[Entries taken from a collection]
::::::

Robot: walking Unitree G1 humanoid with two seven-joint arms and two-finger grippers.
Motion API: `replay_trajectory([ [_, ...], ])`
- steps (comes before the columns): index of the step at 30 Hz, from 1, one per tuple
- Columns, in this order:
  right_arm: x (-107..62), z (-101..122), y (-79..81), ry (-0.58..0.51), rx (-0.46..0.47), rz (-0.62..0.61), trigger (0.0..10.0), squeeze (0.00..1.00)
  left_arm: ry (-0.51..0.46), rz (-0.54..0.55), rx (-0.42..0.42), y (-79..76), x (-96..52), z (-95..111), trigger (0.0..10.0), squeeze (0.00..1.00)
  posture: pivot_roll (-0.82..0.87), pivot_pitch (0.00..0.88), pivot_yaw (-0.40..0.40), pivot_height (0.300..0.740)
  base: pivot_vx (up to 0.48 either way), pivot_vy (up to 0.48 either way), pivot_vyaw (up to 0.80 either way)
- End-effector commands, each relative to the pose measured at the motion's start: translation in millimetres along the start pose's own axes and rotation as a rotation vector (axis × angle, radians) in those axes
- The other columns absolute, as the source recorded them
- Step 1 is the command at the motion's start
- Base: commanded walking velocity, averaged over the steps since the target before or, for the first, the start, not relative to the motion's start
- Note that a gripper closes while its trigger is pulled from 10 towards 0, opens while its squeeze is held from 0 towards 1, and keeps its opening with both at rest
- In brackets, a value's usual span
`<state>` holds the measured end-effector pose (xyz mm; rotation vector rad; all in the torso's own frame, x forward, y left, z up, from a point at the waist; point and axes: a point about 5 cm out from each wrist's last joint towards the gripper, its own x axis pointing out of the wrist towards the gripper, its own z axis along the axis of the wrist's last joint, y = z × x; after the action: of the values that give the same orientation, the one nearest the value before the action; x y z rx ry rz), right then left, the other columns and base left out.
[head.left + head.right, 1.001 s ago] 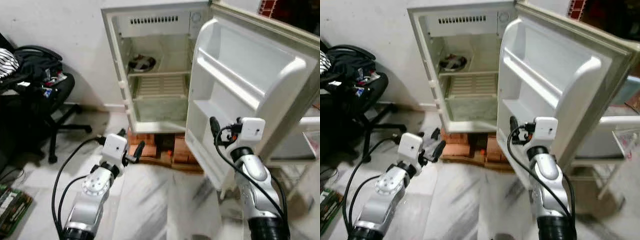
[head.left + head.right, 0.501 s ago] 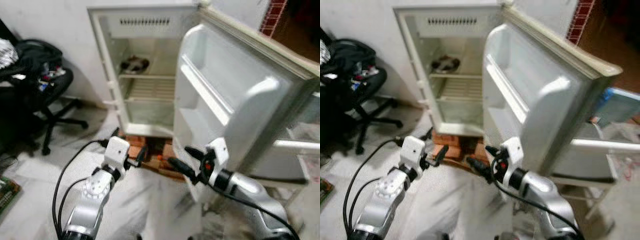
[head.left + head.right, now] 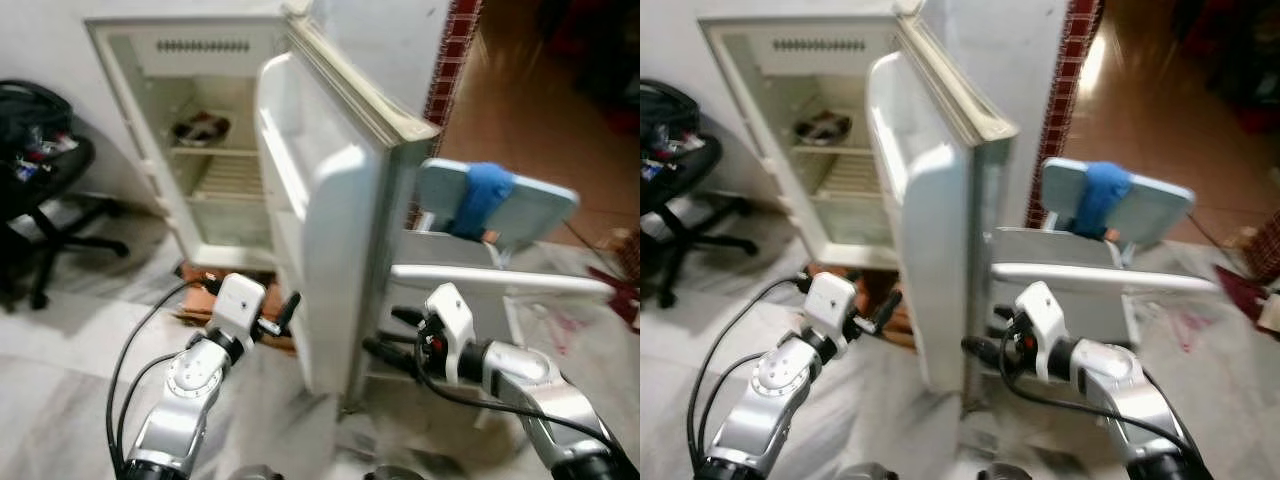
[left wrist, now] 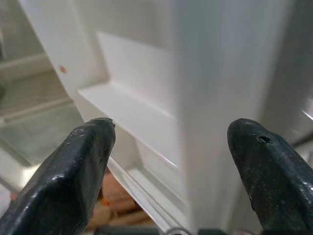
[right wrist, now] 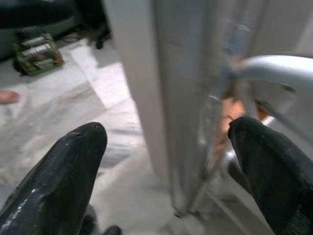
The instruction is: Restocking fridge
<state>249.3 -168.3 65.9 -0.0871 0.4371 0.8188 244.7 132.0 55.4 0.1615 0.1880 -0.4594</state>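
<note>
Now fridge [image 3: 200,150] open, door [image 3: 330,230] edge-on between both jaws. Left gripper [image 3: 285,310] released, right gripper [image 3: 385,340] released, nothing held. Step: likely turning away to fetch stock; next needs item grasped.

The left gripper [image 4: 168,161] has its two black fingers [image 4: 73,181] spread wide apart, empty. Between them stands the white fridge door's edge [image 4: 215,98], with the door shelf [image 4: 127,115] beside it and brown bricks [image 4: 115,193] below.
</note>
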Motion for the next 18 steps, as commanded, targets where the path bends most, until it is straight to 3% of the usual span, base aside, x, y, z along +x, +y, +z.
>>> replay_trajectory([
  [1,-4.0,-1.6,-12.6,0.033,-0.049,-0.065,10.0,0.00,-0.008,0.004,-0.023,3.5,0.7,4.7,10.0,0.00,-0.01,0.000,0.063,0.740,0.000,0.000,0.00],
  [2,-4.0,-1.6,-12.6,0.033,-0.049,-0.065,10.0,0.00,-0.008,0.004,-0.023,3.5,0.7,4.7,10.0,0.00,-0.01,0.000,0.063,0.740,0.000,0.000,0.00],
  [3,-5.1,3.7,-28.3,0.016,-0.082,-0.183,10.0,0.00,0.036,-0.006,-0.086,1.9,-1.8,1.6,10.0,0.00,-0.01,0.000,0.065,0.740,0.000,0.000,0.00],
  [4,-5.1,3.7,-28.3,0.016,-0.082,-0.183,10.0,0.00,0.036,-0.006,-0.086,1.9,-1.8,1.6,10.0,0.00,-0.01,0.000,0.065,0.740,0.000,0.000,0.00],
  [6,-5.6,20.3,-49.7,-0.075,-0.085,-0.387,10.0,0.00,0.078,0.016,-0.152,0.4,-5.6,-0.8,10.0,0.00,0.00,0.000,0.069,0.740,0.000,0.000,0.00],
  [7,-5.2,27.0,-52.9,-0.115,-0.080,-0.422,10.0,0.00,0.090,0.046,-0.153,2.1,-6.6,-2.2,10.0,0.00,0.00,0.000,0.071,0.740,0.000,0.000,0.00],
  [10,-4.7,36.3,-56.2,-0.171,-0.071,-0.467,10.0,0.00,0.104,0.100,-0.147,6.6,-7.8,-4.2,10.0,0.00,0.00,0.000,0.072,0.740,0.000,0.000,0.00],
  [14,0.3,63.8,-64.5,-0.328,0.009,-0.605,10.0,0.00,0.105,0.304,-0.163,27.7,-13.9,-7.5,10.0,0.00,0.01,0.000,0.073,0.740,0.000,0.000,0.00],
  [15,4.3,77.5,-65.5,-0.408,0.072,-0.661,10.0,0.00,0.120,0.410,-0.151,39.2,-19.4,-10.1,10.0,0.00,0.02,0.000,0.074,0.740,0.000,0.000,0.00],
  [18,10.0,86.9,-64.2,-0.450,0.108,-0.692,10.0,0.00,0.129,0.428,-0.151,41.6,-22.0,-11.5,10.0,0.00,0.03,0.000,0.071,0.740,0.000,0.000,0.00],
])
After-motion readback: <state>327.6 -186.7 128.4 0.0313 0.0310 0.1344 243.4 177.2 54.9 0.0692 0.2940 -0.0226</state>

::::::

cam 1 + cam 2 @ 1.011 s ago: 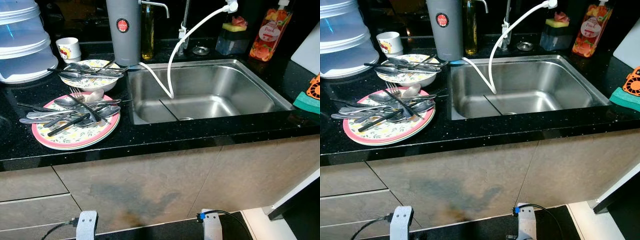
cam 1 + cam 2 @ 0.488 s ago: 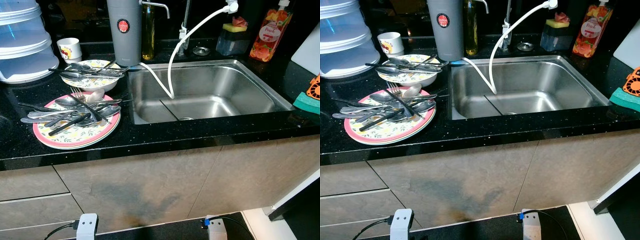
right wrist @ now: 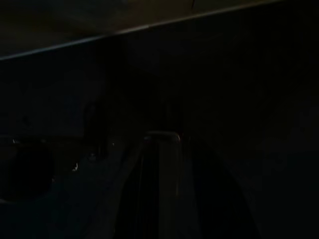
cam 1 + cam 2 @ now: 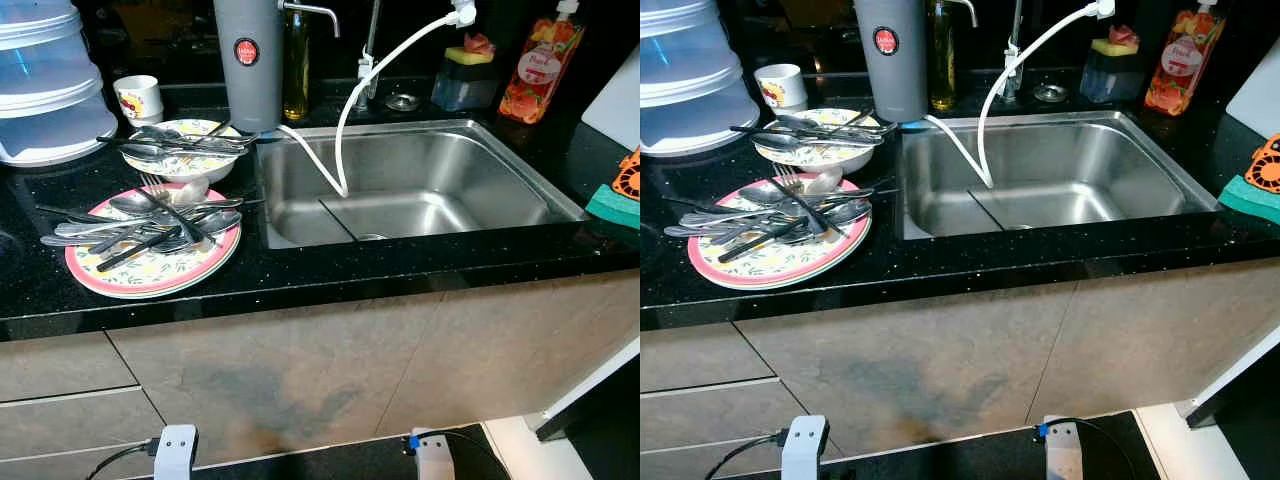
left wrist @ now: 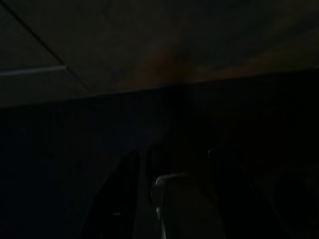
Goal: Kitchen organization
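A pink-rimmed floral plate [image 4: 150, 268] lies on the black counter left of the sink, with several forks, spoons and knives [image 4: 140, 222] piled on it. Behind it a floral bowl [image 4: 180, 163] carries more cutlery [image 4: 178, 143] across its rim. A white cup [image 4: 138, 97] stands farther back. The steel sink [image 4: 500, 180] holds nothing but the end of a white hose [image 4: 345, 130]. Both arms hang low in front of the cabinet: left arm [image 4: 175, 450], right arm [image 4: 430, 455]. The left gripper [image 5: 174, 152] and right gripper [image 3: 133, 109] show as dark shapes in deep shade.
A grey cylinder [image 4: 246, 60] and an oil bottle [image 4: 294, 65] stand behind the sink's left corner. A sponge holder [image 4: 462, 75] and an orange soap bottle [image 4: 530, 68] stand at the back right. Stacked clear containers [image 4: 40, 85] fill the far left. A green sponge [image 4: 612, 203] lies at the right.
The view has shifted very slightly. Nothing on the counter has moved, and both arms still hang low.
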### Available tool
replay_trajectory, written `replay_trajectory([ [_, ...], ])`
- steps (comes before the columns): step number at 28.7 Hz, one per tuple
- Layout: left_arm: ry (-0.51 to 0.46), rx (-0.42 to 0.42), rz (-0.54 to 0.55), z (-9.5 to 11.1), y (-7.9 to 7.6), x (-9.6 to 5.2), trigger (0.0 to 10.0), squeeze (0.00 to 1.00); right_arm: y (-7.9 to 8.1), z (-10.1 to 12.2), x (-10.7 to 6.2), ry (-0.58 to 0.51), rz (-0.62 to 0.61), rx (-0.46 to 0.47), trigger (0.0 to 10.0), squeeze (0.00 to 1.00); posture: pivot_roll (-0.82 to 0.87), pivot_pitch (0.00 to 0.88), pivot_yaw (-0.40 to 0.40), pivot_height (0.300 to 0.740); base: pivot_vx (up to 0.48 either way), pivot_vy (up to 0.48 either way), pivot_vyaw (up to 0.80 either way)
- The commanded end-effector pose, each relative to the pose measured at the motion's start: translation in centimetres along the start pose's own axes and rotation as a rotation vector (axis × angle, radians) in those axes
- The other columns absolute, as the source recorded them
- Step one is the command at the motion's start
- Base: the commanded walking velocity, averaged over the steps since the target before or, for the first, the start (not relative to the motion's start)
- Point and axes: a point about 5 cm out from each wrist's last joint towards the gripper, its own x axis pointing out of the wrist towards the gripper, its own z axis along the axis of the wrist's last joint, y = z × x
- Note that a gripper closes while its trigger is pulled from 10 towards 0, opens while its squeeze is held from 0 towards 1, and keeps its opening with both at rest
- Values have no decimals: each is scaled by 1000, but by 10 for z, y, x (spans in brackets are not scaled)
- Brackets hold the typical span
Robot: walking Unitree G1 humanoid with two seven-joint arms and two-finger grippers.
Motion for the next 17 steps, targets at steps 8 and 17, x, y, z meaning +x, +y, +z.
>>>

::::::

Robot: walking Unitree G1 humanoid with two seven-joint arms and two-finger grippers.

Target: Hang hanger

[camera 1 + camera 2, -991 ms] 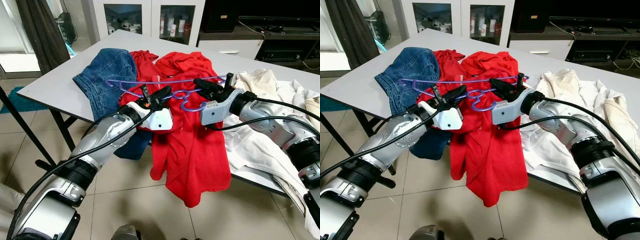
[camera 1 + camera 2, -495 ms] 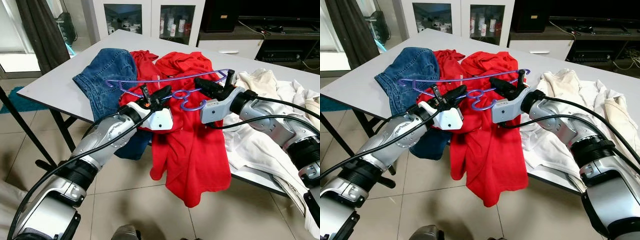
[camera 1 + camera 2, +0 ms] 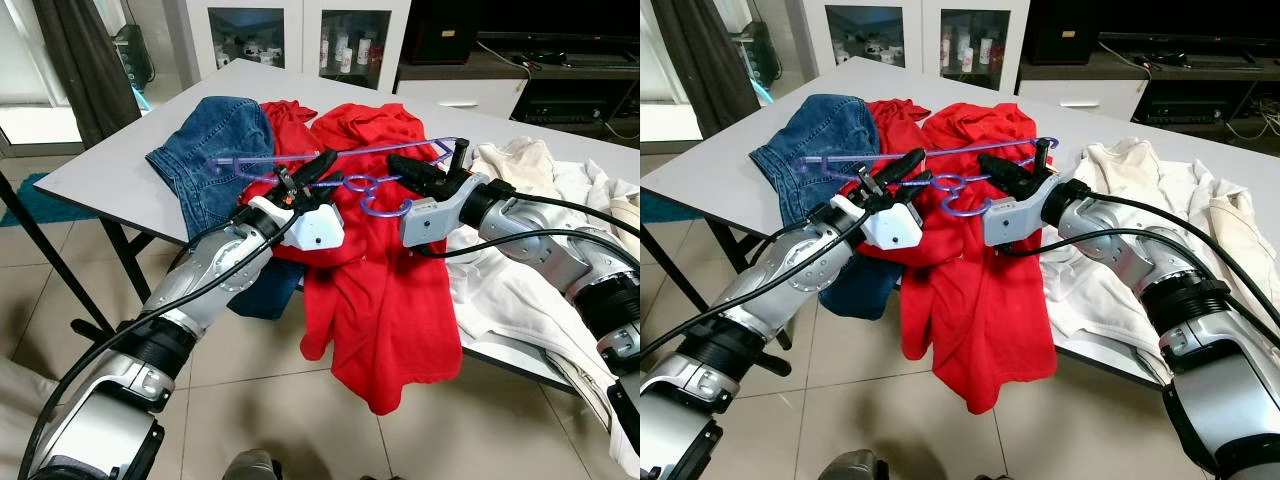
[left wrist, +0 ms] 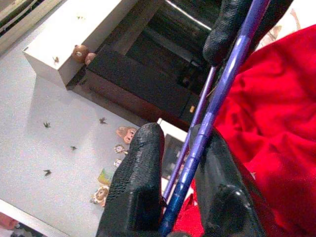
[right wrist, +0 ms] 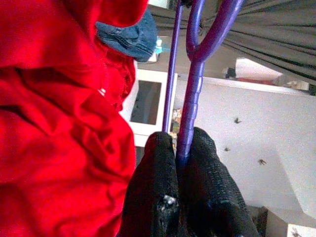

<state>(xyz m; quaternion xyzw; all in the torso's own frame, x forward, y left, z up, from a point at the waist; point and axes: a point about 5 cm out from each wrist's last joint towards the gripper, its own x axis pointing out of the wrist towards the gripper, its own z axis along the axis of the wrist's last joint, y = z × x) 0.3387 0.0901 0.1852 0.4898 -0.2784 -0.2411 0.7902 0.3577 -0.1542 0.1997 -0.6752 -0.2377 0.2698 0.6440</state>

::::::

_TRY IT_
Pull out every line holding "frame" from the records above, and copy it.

_ANSWER TO THIS EXERCISE_
`<state>` holds the measured end-effector pose (xyz mm; rotation vector rad; all in the torso's own frame, x forward, y left, z up, from a point at the waist; point and axes: a point about 5 cm out from each wrist's last joint towards the gripper, its own x axis pointing out of the wrist towards the gripper, its own z axis along the axis of the wrist's last joint, y = z × x; after the action: of the values that give the same orientation, the one nearest the value before the action; x y z rx ry rz), right then left, the other columns and base left out.
<state>(xyz m; quaternion xyzw; all in the torso's own frame, x forward, y left, z up, from a point at the waist; point and axes: a point about 5 cm out from each wrist's last joint towards the gripper, its own x axis pointing out of the wrist towards the gripper, its own z axis along the axis of the wrist's last joint, y = z × x) 0.3387 0.0901 0.1852 0.4898 -0.2784 -0.2411 0.7902 0.3577 -0.1542 0.1997 -0.6752 -0.2377 0.2698 0.6440</state>

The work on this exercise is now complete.